Go to the line containing "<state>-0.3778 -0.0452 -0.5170" in the records below and print it and every following line exactly, on through the line containing "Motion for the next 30", then stop.

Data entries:
━━━━
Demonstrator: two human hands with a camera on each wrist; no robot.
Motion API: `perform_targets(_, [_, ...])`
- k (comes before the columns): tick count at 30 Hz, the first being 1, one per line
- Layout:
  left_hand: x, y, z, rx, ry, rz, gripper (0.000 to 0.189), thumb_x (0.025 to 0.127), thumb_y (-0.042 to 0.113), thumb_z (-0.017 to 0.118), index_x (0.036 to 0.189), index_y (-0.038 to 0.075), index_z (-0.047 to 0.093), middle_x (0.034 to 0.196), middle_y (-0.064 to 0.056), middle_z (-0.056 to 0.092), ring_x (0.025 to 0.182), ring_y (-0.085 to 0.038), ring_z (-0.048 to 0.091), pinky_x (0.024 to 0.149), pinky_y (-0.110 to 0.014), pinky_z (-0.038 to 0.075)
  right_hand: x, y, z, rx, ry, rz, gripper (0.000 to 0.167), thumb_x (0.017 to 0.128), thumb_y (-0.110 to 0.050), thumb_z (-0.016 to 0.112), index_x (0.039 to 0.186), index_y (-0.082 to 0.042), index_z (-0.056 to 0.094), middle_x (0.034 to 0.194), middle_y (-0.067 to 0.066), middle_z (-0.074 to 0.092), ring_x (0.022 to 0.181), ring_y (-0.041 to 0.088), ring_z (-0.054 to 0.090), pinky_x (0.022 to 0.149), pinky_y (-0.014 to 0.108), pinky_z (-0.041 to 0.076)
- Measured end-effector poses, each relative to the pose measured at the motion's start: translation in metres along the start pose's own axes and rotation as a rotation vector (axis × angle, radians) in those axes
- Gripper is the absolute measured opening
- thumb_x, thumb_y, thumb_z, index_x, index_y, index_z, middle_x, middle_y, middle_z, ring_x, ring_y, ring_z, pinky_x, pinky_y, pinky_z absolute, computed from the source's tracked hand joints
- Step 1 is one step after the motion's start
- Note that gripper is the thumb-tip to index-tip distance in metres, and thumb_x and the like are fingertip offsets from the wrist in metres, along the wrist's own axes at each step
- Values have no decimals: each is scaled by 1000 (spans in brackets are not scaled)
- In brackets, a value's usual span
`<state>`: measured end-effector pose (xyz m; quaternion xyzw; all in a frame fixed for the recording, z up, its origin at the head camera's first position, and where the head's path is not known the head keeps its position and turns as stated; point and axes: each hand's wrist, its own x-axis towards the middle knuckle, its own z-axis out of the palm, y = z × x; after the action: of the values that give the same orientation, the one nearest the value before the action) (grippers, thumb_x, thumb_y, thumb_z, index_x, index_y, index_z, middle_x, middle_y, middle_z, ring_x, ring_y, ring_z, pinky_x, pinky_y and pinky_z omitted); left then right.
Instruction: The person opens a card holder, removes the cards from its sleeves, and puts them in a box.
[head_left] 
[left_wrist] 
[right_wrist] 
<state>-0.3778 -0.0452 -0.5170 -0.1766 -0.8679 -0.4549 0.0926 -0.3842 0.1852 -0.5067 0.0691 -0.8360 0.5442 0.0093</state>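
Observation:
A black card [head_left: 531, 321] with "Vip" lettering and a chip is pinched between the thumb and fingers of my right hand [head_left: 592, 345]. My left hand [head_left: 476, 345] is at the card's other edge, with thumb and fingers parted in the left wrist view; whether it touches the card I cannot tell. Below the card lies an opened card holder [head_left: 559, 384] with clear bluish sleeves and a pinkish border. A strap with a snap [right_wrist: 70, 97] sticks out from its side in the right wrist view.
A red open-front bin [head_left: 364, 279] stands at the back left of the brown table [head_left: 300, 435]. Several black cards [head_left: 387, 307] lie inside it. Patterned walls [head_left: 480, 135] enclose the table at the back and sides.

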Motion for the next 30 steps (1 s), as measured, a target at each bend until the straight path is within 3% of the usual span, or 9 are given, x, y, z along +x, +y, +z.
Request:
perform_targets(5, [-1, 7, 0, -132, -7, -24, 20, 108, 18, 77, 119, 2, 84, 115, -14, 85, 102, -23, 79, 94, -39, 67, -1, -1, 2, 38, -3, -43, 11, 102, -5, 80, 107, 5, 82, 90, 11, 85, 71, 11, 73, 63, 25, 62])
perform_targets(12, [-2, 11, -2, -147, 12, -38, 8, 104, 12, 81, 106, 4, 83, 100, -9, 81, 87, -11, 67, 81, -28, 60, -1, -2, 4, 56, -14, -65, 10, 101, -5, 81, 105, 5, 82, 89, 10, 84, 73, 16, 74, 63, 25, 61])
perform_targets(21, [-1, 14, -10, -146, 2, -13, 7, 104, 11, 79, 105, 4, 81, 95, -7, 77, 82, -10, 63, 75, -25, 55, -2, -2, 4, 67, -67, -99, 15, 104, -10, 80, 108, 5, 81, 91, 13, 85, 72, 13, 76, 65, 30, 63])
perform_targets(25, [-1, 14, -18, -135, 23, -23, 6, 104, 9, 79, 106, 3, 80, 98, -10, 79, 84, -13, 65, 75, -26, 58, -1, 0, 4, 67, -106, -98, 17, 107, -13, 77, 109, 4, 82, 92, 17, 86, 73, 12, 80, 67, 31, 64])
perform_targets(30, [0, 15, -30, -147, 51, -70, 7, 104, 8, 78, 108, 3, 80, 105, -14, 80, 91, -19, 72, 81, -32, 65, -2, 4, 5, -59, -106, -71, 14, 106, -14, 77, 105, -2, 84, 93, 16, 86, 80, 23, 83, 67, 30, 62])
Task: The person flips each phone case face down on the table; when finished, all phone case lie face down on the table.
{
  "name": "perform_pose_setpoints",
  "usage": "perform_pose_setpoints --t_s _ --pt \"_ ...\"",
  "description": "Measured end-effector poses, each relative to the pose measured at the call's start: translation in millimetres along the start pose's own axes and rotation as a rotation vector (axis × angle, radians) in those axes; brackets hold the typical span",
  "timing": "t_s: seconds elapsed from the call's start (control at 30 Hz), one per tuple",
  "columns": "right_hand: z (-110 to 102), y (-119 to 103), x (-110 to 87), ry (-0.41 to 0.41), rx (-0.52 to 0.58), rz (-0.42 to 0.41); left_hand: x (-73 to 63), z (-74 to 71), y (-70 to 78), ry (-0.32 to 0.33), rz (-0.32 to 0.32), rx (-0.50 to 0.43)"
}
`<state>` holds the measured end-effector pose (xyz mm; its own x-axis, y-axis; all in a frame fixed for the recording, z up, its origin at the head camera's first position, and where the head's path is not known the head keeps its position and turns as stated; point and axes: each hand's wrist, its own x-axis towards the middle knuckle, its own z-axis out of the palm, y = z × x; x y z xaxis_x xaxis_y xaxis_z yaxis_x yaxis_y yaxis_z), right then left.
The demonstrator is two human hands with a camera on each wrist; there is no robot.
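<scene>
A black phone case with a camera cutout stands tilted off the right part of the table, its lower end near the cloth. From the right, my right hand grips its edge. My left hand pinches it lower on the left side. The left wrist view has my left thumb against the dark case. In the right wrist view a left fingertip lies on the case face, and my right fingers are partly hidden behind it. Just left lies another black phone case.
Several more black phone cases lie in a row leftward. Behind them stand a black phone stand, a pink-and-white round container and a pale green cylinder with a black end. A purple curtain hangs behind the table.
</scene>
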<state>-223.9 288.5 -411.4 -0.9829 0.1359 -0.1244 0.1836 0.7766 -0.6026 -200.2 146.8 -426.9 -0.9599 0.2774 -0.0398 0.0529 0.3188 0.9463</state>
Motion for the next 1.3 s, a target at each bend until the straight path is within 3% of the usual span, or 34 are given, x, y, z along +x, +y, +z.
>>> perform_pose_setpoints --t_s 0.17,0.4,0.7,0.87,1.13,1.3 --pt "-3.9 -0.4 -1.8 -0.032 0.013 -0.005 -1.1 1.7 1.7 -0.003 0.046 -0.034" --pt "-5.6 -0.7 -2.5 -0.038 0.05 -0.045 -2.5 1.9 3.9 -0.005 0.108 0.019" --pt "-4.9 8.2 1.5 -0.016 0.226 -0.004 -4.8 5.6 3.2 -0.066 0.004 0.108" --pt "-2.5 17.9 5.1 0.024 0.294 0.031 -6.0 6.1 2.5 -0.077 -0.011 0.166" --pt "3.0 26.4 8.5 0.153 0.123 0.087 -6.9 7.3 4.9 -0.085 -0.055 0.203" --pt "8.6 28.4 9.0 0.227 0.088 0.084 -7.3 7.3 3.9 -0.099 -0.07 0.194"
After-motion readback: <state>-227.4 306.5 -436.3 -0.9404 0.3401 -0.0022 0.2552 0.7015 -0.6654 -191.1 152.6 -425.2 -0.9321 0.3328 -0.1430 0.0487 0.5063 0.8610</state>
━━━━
Response for this exercise —
<state>-0.3778 -0.0452 -0.5170 -0.1766 -0.8679 -0.4549 0.0926 -0.3842 0.1852 -0.5067 0.0691 -0.8360 0.5442 0.0093</state>
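Observation:
A black card [head_left: 531, 321] with "Vip" lettering and a chip is pinched between the thumb and fingers of my right hand [head_left: 592, 345]. My left hand [head_left: 476, 345] is at the card's other edge, with thumb and fingers parted in the left wrist view; whether it touches the card I cannot tell. Below the card lies an opened card holder [head_left: 559, 384] with clear bluish sleeves and a pinkish border. A strap with a snap [right_wrist: 70, 97] sticks out from its side in the right wrist view.
A red open-front bin [head_left: 364, 279] stands at the back left of the brown table [head_left: 300, 435]. Several black cards [head_left: 387, 307] lie inside it. Patterned walls [head_left: 480, 135] enclose the table at the back and sides.
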
Motion for the next 30 steps (1 s), as measured, a target at each bend until the straight path is within 3% of the usual span, or 9 are given, x, y, z along +x, +y, +z.

The full answer has been given.